Федор Рылеев "потщился" оправдать монаршее доверие - следующей кампанией стала для него война с Польшей, в ходе которой он вновь оказался под началом Суворова. Монаршую благодарность он заслужил, в частности, тем, что "был с батальоном во многих движениях и делал форсированные марши, поспевал всегда благовременно на отражение неприятеля в поведенные места". За это, а также за "оказанную им храбрость в сражении под Миром" 31 мая 1792 года он "был яко отличившийся рекомендован и получил всемилостивейшее пожалованную золотую шпагу".
* * *
Дальнейшая военная карьера Федора Рылеева сложилась неудачно. Точная дата его выхода в отставку неизвестна, однако вряд ли он остался на службе после 1796 года, когда на престол вступил Павел I и был расформирован Эстляндский егерский корпус. Вместе с Екатерининской эпохой завершилась и военная биография подполковника.
Столь же неудачной оказалась в итоге и его семейная жизнь. Причинами тому, по мнению мемуаристов, были тяжелый характер подполковника и его жестокий нрав. Так, Дмитрий Кропотов, внук близкой подруги матери поэта, повествует о жизни семьи в следующих словах: "Отец Рылеева, бригадир екатерининского времени, был человек суровый, крутой и властолюбивый в высшей степени. От его непреклонной воли терпели все домашние, не исключая и членов его семейства. Кондратий Рылеев… терпел от отца едва ли не более всех. За неуспех в науках или за малейшую детскую шалость отец сек его лозою нещадно. Впрочем, снисхождения он не имел даже к матери его, Настасье Матвеевне, с которою обходился весьма дурно. В бытность мою с Натальей Михайловной Рылеевой (женой поэта. - А. Г., О. К.) в деревне Батовой она мне показывала погреб, в который этот жесткосердный человек запирал мать Рылеева, женщину добродетельную и весьма умную".
Почти все исследователи биографии Рылеева повторяли истории про его тяжелое детство, погреб, жестокого отца и несчастную мать: "Мирного, счастливого детства Рылеев не знал. Детская его жизнь в семье была омрачена отсутствием отцовской любви и постоянным страхом и грустью при виде терпеливой и пугливой заботливости о нем матери"; "Первые впечатления детства не оставили светлых воспоминаний в душе ребенка.

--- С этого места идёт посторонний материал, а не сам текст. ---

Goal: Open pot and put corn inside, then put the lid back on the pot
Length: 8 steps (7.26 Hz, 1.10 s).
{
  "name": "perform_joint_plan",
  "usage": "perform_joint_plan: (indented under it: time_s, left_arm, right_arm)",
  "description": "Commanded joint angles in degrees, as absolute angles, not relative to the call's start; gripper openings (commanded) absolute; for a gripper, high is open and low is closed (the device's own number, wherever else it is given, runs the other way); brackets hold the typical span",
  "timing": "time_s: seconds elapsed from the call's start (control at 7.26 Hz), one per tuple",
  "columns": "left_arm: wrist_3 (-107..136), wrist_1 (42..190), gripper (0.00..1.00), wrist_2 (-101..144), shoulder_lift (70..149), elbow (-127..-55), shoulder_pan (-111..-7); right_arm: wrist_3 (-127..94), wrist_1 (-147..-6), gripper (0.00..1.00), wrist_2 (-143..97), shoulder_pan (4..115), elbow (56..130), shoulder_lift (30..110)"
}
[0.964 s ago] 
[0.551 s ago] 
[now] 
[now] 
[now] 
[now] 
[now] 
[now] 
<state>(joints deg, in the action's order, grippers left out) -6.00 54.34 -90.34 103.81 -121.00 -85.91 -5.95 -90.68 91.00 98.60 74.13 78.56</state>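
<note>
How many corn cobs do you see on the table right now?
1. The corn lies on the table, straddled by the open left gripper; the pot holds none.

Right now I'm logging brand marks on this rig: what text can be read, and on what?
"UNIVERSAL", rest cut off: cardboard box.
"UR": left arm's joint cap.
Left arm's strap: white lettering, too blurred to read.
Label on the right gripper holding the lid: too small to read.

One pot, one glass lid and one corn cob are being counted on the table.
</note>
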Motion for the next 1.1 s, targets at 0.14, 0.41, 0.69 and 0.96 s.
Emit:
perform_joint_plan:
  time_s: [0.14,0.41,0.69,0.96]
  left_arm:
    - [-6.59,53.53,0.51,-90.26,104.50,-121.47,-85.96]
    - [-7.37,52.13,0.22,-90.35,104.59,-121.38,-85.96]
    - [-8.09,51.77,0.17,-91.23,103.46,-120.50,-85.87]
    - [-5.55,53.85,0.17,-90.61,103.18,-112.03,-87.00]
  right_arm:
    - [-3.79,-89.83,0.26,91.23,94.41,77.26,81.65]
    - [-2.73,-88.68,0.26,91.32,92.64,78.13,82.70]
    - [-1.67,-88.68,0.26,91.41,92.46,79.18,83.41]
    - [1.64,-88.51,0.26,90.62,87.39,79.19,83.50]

Отец его был человек крутой и до крайности властолюбивый: он жестоко обращался с крестьянами и дворовыми, не менее суров был и со своей семьей: жену… он нередко запирал в погреб, сына за малейшие шалости наказывал розгами".
Все биографы единодушно указывают, что родители Рылеева не жили вместе: отец уехал в Киев, мать же до самой своей смерти в 1824 году проживала в собственном имении Батово под Петербургом.

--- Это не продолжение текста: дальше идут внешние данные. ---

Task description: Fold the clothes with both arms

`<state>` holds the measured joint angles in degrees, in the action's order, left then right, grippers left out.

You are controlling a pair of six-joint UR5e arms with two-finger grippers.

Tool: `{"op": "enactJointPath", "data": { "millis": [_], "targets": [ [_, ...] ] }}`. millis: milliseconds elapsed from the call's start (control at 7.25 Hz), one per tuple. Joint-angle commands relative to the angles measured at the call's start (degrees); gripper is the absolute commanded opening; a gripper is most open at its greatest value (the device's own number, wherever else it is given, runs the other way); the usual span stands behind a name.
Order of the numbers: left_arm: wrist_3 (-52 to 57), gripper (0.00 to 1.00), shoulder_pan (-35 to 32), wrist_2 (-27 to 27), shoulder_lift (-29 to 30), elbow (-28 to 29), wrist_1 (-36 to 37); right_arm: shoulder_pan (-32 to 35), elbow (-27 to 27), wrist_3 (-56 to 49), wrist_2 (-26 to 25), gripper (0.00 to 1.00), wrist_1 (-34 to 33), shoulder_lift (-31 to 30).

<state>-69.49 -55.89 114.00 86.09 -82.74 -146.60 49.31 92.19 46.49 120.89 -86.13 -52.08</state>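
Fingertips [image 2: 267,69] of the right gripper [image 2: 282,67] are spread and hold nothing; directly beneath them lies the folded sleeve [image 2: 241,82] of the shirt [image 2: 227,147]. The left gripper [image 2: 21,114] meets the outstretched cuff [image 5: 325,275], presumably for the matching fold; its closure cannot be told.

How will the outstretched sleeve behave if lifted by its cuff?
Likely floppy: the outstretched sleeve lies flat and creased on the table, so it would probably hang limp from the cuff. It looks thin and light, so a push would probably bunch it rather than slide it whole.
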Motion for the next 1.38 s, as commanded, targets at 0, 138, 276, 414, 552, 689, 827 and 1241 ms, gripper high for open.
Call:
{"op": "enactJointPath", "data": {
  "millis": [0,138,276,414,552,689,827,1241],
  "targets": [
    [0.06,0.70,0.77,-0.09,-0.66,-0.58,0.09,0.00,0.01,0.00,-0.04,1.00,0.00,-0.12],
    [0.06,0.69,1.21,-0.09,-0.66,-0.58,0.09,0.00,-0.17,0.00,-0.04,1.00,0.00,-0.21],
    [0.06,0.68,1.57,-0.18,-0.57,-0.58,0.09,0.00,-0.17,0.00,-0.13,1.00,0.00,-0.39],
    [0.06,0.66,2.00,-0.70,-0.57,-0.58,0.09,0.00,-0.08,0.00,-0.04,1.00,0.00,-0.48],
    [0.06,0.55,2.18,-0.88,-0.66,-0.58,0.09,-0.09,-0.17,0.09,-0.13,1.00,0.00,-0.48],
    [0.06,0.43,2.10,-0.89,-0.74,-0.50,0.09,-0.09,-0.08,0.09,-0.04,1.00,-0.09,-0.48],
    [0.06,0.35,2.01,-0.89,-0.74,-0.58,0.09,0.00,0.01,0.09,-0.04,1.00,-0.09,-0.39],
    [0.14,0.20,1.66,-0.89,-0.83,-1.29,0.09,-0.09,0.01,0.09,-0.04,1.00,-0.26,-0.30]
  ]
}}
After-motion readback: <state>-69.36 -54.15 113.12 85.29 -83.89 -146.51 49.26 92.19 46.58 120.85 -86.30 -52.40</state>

"Женщина добродетельная" и "благодетель"
Сведения о жене Федора Рылеева Анастасии Матвеевне, урожденной Эссен, крайне скудны. Неизвестно, к какому из колен рода Эссенов она принадлежала, кто были ее родители. Неизвестно, как она познакомилась с будущим мужем, когда вышла замуж, как и где чета Рылеевых жила до рождения сына Кондратия.

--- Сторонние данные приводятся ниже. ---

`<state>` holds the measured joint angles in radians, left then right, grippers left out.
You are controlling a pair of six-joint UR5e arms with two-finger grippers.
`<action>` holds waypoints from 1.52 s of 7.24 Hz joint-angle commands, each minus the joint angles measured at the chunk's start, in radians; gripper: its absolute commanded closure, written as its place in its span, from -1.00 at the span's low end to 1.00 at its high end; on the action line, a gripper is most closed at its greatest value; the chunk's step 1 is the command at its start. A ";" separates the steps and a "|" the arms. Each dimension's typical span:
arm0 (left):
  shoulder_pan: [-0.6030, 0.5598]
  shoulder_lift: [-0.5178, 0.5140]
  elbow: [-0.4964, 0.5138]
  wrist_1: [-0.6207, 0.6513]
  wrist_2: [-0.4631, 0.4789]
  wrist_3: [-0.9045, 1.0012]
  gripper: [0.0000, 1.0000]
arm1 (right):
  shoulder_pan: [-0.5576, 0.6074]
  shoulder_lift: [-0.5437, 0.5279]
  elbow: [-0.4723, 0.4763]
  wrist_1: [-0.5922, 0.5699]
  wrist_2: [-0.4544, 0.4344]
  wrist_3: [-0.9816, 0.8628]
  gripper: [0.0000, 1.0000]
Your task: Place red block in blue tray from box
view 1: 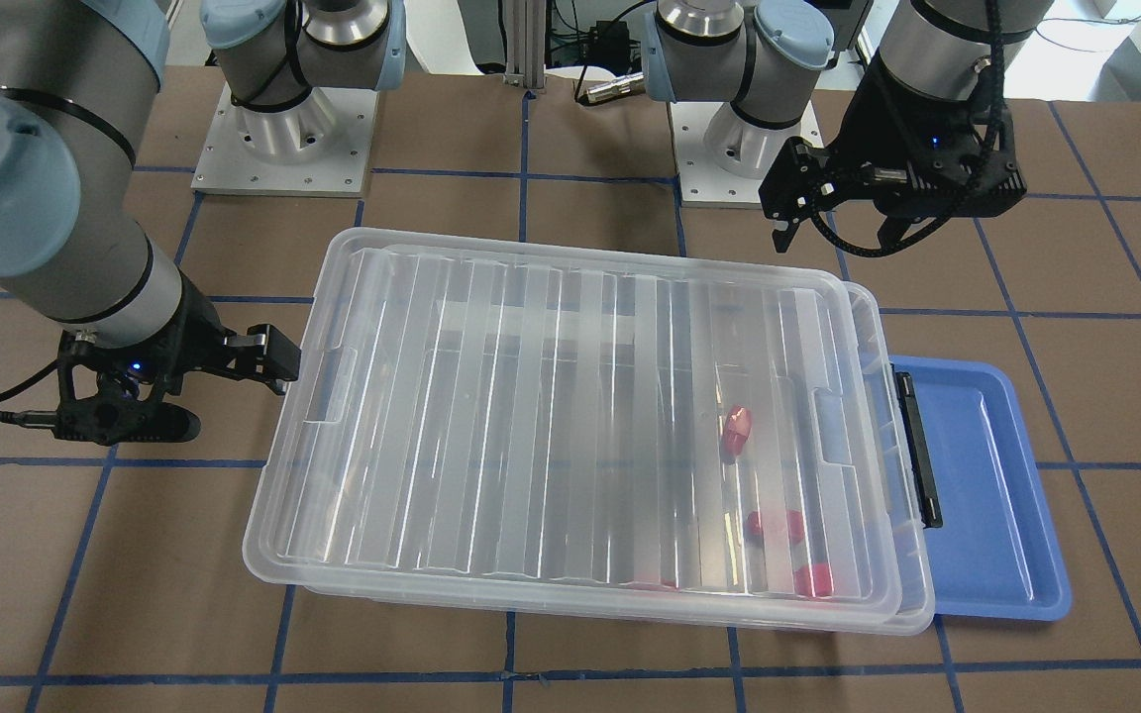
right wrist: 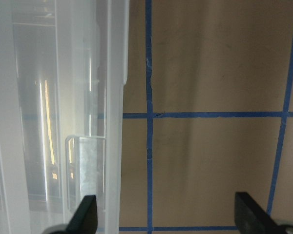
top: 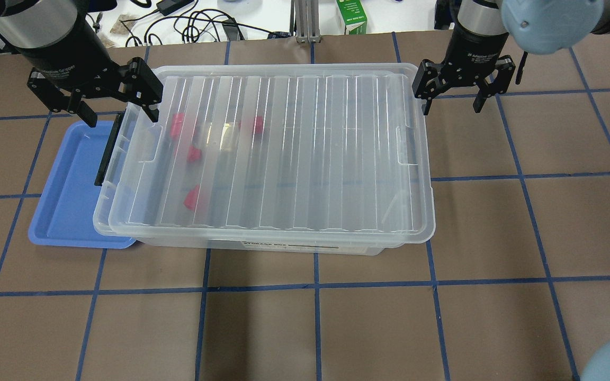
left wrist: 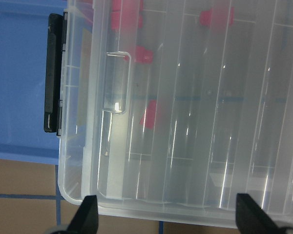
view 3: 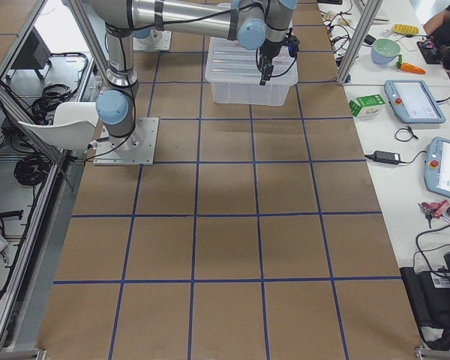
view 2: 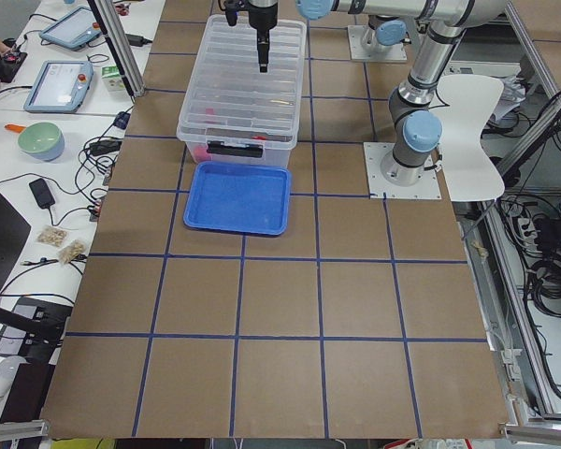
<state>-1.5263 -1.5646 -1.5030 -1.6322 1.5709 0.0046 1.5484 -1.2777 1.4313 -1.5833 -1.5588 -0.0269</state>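
Under the ribbed clear lid (top: pixel 294 148) of the box (top: pixel 262 246), four red blocks (top: pixel 193 197) lie grouped toward the end with the black latch (top: pixel 106 153), blurred by the plastic. The lid rests on the box, slightly askew. The blue tray (top: pixel 66 196) sits on the table (top: pixel 305 317) just beside that latch end, its near edge tucked against the box (whether it runs under the rim I cannot tell). The left gripper (top: pixel 120 116) hovers above the far corner of the box at the latch end, fingers spread wide and holding nothing. The closest red block (top: pixel 177 125) lies just inside that corner, beneath the lid. The right gripper (top: pixel 452 109) hangs beside the opposite end, also spread wide and empty, well apart from the blocks.
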 commanded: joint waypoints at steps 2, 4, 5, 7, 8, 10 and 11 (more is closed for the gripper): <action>-0.002 0.000 0.000 0.000 0.000 0.000 -1.00 | 0.001 0.057 0.001 -0.007 0.031 0.001 -1.00; -0.002 0.002 -0.002 0.000 0.000 0.000 -1.00 | -0.001 0.069 0.001 -0.009 0.029 -0.007 -1.00; -0.002 0.002 -0.002 0.000 0.001 0.003 -1.00 | -0.001 0.074 0.003 -0.012 0.029 -0.014 -1.00; -0.002 0.000 -0.003 0.002 0.001 0.005 -1.00 | -0.001 0.089 0.003 -0.012 0.025 -0.016 -1.00; 0.000 -0.002 -0.003 0.002 0.001 0.003 -1.00 | -0.004 0.092 0.001 -0.014 0.019 -0.019 -1.00; 0.000 -0.002 -0.003 0.002 0.001 0.003 -1.00 | -0.011 0.092 -0.006 -0.017 0.013 -0.031 -1.00; 0.000 -0.002 -0.002 0.002 0.000 0.002 -1.00 | -0.013 0.092 -0.008 -0.017 0.013 -0.031 -1.00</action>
<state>-1.5267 -1.5661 -1.5057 -1.6306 1.5720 0.0067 1.5380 -1.1862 1.4266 -1.5995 -1.5449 -0.0567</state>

Похоронена она на кладбище в селе Рождествено (старое написание - Рожествено) Царскосельского уезда Санкт-Петербургской губернии. Над могилой сын поставил памятник, хорошо сохранившийся до наших дней. На нем лаконичная надпись: "Мир праху твоему, женщина добродетельная. Анастасия Матвеевна Рылеева. Родилась декабря 11 дня 175, скончалась июня 2 дня 1824". Год рождения Анастасии Рылеевой, согласно надписи, состоял всего из трех цифр. А значит, сам Рылеев о возрасте матери имел лишь приблизительные сведения.
* * *
Детство поэта и в самом деле было омрачено семейной трагедией, оказавшей самое серьезное влияние на формирование его характера и взглядов. Известно, что он очень рано, почти в младенческом возрасте, был определен в кадетский корпус. По свидетельству мемуаристов, мать, горячо любившая сына, отдала его в корпус, "не желая иметь в отце его дурной пример" и стремясь оградить ребенка от "сурового отцовского обращения".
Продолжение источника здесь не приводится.